- Other names: MPFD, MFD
- Specialty: Obstetrics, pathology
- Symptoms: none
- Causes: unknown, may be autoimmune
- Risk factors: previous MPFD
- Diagnostic method: histology of the placenta
- Treatment: none
- Prognosis: 33% premature birth, 31% neonatal death
- Frequency: 0.028% of all pregnancies, 18-50% recurrence in those affected

= Massive perivillous fibrin deposition =

Histological problem with the placenta leading to reduced foetal growth or miscarriage

Massive perivillous fibrin deposition (MPFD, or MFD) refers to excessive deposition of fibrous tissue around the chorionic villi of the placenta. It causes reduced growth of the foetus, and leads to miscarriage in nearly 1 in 3 pregnancies affected. There are typically no symptoms, and it is rarely detected before birth. The cause is unknown, but may be autoimmune. Diagnosis is based on the histology (cell appearance) of the placenta. There are currently no known treatments. MPFD is very rare, but recurrence is around 18% in those affected.

== Signs and symptoms ==
There may be no symptoms of MPFD. Doppler ultrasound of the umbilical arteries may not detect reduced blood flow, particularly if a case is not severe.

== Cause ==
The cause of MPFD is unknown. Current theories suggest an autoimmune cause. It is associated with sepsis, intraventricular haemorrhage of the brain, and necrotising enterocolitis in the baby. It may also be linked to maternal syphilis infection, and antiphospholipid syndrome, among other conditions.

== Mechanism ==
MPFD is caused by deposition fibrous tissue around the chorionic villi of the placenta. The placenta often shows lesions upon histology and autopsy. The villi become trapped, causing avascular necrosis. This causes reduced substance exchange, and movement of the placenta. This can cause reduce growth of the foetus, and may lead to miscarriage.

== Diagnosis ==
MPFD is diagnosed based on histological examination of the chorionic villi of the placenta. Villitis of unknown etiology is distinguished by the occurrence of lymphohistiocytic infiltration in above five villi on several slides.
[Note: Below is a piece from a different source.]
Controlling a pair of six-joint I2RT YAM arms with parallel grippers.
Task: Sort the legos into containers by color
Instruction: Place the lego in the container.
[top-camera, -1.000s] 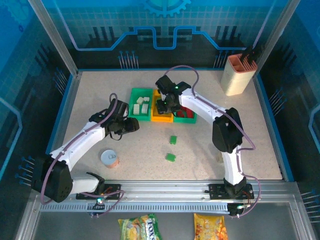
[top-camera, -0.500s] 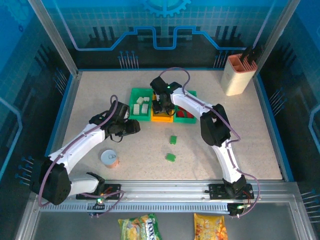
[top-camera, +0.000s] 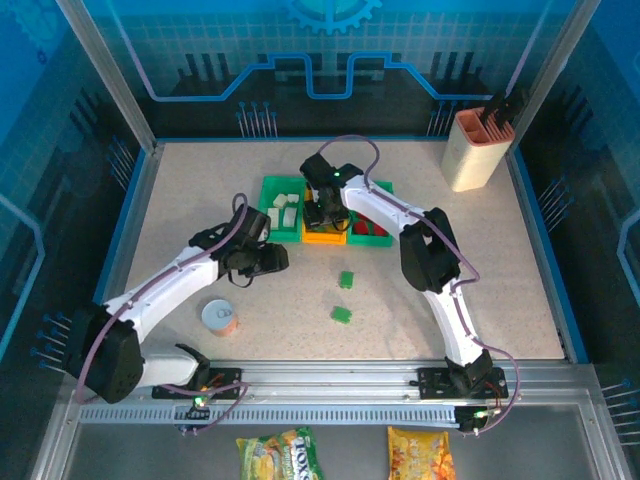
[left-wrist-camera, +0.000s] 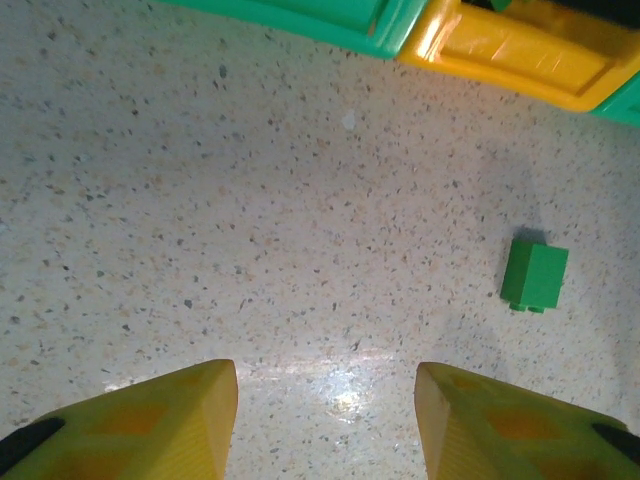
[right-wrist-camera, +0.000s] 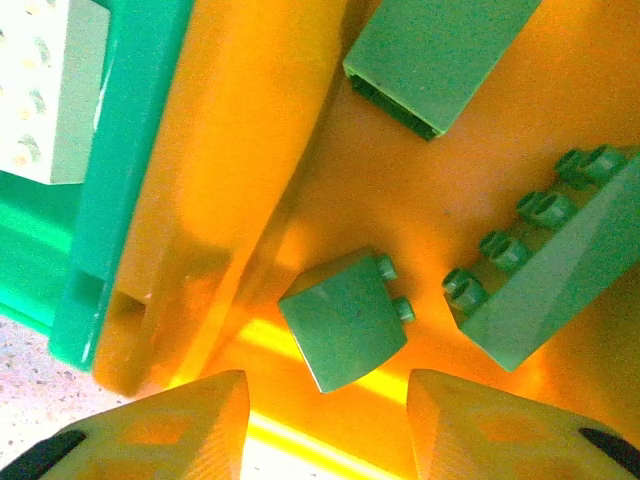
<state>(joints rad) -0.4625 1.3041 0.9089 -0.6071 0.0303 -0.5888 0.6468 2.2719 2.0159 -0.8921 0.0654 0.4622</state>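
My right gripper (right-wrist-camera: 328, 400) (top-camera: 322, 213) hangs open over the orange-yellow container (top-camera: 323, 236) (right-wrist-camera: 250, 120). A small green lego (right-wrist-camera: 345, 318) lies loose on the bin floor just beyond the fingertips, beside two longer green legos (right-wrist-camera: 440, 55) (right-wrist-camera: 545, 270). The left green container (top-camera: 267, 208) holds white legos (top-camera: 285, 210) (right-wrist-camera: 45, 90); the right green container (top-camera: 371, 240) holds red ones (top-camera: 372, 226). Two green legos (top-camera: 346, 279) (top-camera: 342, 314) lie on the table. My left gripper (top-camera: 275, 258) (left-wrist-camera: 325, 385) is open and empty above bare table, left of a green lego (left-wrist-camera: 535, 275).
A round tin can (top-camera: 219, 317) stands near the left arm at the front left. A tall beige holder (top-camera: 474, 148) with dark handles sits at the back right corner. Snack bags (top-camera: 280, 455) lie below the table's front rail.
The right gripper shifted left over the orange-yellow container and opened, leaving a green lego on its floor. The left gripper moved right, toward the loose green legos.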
This diagnostic process is difficult, as there is great variety in appearance, and an overlap in signs with maternal floor infarction.

== Prognosis ==
MPFD always causes reduced foetal growth. It causes premature birth in 33% of pregnancies, and neonatal death in 31% of pregnancies.

== Treatment ==
There are currently no widespread treatments for MPFD. There is anecdotal evidence of successful use of pravastatin to reverse MPFD during pregnancy.

== Epidemiology ==
MPFD is very rare. Incidence is estimated to be around 0.028%, or around 1 in 3,500 pregnancies. It may account for 12% of pregnancies where foetal growth is restricted. It shares symptoms with maternal floor infarction. In mothers who have already experienced it, there is a high risk of recurrence. Recurrence may be around 18%, although in cases where miscarriage occur in the first trimester, it may be as high as 50%.